*What to produce*. The whole listing below needs to be retyped without a single change.
-------
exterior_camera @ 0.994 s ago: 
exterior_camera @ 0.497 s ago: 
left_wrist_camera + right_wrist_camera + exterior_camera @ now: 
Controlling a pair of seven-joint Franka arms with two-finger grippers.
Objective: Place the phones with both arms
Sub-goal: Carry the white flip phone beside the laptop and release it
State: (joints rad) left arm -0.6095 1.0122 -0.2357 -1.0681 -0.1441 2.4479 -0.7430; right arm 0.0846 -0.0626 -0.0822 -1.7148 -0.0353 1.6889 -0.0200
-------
*Worked solution*.
exterior_camera @ 0.994 s ago: 
exterior_camera @ 0.497 s ago: 
left_wrist_camera + right_wrist_camera + exterior_camera @ now: 
Controlling a pair of seven-joint Franka arms with two-finger grippers.
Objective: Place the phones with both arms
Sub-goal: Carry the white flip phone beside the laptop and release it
State: (joints rad) left arm -0.6095 1.0122 -0.2357 -1.0681 -0.1441 2.4479 -0.7430; right arm 0.0846 -0.0626 -0.0822 -1.7148 -0.0353 1.6889 -0.0200

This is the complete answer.